--- Task directions ---
Print this span of the material below exactly: the line with "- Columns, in", the line with "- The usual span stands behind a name", and every line between them, but nothing else.

--- Exercise data ---
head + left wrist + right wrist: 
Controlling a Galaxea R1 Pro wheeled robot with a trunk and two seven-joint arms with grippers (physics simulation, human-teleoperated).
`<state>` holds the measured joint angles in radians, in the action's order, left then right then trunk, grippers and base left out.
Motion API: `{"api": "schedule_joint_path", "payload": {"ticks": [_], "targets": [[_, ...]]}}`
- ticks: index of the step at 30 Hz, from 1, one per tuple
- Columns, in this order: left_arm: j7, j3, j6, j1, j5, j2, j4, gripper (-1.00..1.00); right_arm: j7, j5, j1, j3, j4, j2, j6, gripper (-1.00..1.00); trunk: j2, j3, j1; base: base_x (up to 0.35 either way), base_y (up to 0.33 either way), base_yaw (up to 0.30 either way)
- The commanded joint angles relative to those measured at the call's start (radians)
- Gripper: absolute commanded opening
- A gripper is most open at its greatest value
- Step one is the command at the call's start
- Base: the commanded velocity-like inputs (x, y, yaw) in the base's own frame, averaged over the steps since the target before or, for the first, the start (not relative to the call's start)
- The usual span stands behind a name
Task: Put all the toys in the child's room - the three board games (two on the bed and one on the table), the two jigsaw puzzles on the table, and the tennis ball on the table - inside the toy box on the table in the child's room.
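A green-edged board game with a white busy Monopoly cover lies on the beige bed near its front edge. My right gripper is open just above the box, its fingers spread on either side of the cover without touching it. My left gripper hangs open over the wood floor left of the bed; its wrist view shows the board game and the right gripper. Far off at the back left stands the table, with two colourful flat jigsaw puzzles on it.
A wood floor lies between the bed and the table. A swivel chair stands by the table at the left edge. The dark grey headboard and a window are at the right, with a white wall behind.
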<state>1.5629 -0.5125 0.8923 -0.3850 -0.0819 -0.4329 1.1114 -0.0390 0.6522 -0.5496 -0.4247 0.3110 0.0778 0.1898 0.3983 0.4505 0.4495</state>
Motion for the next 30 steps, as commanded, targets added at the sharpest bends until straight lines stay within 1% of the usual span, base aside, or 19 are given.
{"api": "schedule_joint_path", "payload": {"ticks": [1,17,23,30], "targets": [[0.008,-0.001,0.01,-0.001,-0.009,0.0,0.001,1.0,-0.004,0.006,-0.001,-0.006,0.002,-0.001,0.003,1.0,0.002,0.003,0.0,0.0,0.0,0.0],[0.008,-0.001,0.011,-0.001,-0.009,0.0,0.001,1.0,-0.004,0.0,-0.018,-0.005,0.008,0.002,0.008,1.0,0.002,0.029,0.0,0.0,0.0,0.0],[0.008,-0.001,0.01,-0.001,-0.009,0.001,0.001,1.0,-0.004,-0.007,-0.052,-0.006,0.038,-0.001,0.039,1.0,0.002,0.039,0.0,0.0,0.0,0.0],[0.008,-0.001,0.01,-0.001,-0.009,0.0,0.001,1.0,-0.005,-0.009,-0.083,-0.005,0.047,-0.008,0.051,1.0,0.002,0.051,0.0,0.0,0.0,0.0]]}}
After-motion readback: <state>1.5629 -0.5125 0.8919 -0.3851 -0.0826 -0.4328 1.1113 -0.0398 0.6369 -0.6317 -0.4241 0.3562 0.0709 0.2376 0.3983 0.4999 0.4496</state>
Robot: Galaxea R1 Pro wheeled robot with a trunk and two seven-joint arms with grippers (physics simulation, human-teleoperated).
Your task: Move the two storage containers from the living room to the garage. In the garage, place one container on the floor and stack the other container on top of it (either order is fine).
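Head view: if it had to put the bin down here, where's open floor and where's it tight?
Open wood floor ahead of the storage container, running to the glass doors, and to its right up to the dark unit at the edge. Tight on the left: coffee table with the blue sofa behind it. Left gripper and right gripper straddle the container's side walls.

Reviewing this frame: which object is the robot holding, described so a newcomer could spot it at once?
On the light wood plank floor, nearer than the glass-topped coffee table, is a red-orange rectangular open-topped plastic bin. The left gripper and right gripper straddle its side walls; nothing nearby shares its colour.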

--- Exercise output ---
- Columns, in this order: left_arm: j7, j3, j6, j1, j5, j2, j4, gripper (-1.00..1.00); right_arm: j7, j5, j1, j3, j4, j2, j6, gripper (-1.00..1.00); trunk: j2, j3, j1; base: base_x (up to 0.35 either way), base_y (up to 0.33 either way), base_yaw (up to 0.30 either way)
- The commanded joint angles relative to those measured at the call's start (radians)
- Gripper: absolute commanded opening
- A gripper is most open at its greatest value
- Step one is the command at the call's start
- Base: the commanded velocity-like inputs (x, y, yaw) in the base's own frame, averaged over the steps since the target before or, for the first, the start (not relative to the call's start)
- The usual span stands behind a name

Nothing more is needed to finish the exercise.